Strelsa's lip curled: "I don't doubt that. They were always a horrid cock-fighting, prize-fighting, dissolute lot, weren't they?"
"Something like that. But the present Dankmere is a good sort – really he is, Strelsa. And as for Jessie Vining, she's sweet. You'll be nice to them, won't you?"
She said: "I'd be nice to them anyway. But now that you ask me to I'll be whatever you wish."
"You are a corker," he said almost tenderly; but with a slight smile she kept her hands out of his reach.
"We mustn't degenerate into sentimentalism just because we're glad to see each other," she said so calmly that he did not notice the tremor in her voice. "And by the way, how is Mr. Westguard?"
They both laughed.
"Speaking of sentiment," said Quarren, "Karl now exudes it daily. He and Bleecker De Groot and Mrs. Caldera – to Lester's rage – have started a weekly paper called Brotherhood, consisting of pabulum for the horny-handed.
"I couldn't do anything with Karl. Just look at him! He's really a good story-teller if he chooses. He could write jolly-good novels if he would. But the spectacle of De Groot weeping over a Bowery audience has finished him; and he's hard at work on a volume called 'The World's Woe,' and means to publish it himself because no publisher will take it."
"Poor Karl," she said, smiling.
"No," said Quarren, "that's the worst of it. His aunt has settled a million on him… I tell you, Strelsa, the rich convert has less honour among the poor than the dingiest little 'dip' among the gorgeous corsairs of Wall Street.

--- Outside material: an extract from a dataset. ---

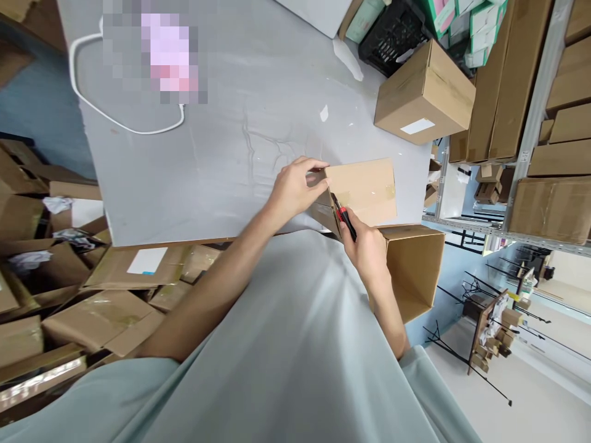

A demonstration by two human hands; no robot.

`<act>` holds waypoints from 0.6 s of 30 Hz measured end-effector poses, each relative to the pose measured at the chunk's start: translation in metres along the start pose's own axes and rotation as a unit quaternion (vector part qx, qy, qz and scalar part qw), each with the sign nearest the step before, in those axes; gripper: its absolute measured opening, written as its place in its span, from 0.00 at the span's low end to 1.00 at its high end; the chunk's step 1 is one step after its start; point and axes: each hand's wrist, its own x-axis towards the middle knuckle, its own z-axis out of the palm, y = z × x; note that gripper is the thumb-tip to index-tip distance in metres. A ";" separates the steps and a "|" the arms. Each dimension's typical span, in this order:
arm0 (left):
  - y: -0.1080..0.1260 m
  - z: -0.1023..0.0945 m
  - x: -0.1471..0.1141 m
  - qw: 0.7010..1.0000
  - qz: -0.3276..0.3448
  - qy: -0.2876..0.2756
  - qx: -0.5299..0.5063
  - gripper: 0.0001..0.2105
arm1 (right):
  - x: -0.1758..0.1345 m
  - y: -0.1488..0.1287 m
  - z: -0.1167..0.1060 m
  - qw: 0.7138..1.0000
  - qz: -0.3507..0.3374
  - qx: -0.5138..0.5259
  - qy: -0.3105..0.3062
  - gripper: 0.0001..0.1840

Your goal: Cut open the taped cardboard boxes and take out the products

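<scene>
A small cardboard box (364,184) stands at the near edge of the grey table, close to my body. My left hand (295,187) grips its upper left edge, thumb on the near side and fingers over the far corner. In my right hand (367,246) is a red and black utility knife (344,215). Its tip lies against the box's left edge, just below my left thumb. Whether the blade has cut into the cardboard I cannot tell.
The grey table (207,166) carries a white cable (138,131) and a larger closed box (425,92). A black crate (394,37) sits behind that. An open box (415,267) stands by my right forearm. Flattened cartons (106,314) pile up at left; shelves (526,123) rise at right.
</scene>
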 end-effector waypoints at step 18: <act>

"I don't know how it happens, but Christ was never yet successfully preached from Fifth Avenue, and the millionaire whose heart bleeds for the poor needs a sterner surgeon than a complacent conscience to really stop the hemorrhage."
"Rich men do good, Rix," she said thoughtfully.
"But not by teaching or practising the thrift of celestial insurance – not by admonition to orthodoxy and exhortation to worship a Creator who sees to it that no two people are created equal. There is only one thing the rich can give to the poor for Christ's sake; and even that will always be taken with suspicion and distrust. No; there are only two ways to live: one is the life of self-discipline; the other is to actually imitate the militant Son of Man whose faith we pretend to profess – but whose life-history we merely parody, turning His crusade into a grotesque carnival. I know of no third course consistent."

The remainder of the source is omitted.